EXERCISE INSTRUCTIONS - Show each line in the listing below that contains the word "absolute".

STORED DATA -
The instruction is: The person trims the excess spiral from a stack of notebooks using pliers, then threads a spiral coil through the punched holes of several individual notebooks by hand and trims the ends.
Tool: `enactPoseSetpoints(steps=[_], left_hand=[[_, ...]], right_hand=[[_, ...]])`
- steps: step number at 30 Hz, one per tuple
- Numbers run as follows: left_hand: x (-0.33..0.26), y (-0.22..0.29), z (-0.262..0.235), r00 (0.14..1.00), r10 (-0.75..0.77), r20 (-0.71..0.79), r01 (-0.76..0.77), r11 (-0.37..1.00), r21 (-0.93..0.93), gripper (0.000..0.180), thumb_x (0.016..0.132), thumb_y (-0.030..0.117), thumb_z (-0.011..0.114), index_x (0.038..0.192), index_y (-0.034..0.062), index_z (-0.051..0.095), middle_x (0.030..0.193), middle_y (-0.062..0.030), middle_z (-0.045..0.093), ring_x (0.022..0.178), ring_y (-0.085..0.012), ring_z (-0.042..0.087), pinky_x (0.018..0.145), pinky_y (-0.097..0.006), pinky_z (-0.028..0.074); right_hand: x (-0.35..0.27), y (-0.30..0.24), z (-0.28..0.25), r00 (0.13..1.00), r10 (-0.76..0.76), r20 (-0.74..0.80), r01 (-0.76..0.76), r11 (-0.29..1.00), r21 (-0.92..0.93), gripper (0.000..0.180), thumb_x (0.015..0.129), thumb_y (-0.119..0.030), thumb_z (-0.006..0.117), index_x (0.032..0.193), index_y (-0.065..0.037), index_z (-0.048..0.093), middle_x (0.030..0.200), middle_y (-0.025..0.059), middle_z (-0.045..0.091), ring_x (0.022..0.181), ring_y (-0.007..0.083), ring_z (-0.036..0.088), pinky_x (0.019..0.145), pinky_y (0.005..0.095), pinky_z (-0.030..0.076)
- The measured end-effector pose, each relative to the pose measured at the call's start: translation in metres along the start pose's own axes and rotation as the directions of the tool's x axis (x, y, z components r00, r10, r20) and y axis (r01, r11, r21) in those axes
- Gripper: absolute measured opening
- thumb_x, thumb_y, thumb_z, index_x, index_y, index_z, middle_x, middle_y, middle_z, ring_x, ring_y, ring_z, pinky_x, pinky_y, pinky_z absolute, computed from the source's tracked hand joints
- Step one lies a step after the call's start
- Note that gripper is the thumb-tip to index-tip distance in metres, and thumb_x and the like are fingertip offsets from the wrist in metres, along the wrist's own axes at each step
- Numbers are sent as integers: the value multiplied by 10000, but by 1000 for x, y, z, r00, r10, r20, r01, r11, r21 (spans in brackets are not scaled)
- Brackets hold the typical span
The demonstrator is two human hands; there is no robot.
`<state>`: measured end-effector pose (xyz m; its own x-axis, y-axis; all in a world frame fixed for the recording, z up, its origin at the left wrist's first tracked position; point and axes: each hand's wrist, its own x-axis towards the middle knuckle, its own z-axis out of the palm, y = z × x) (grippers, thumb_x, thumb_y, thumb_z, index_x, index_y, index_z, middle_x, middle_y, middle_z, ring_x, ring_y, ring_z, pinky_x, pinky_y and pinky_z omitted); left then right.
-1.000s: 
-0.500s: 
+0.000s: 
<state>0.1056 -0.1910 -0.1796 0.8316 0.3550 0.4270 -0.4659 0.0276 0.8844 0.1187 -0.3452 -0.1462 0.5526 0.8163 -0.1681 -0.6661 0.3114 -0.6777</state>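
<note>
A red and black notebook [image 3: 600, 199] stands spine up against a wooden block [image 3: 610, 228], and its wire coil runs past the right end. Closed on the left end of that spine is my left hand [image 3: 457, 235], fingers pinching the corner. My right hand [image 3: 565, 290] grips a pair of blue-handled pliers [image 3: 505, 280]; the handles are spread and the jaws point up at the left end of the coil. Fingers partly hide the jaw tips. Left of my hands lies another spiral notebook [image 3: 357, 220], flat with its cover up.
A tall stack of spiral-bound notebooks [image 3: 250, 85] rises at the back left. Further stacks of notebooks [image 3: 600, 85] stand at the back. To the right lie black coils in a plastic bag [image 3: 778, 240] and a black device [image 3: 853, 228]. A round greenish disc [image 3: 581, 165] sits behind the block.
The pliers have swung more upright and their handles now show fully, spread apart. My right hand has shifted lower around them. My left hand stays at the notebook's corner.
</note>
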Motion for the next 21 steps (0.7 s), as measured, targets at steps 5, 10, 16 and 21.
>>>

OUTPUT -
- Gripper: absolute measured opening
- thumb_x, thumb_y, thumb_z, index_x, index_y, index_z, middle_x, middle_y, middle_z, ring_x, ring_y, ring_z, pinky_x, pinky_y, pinky_z absolute, computed from the source's tracked hand joints

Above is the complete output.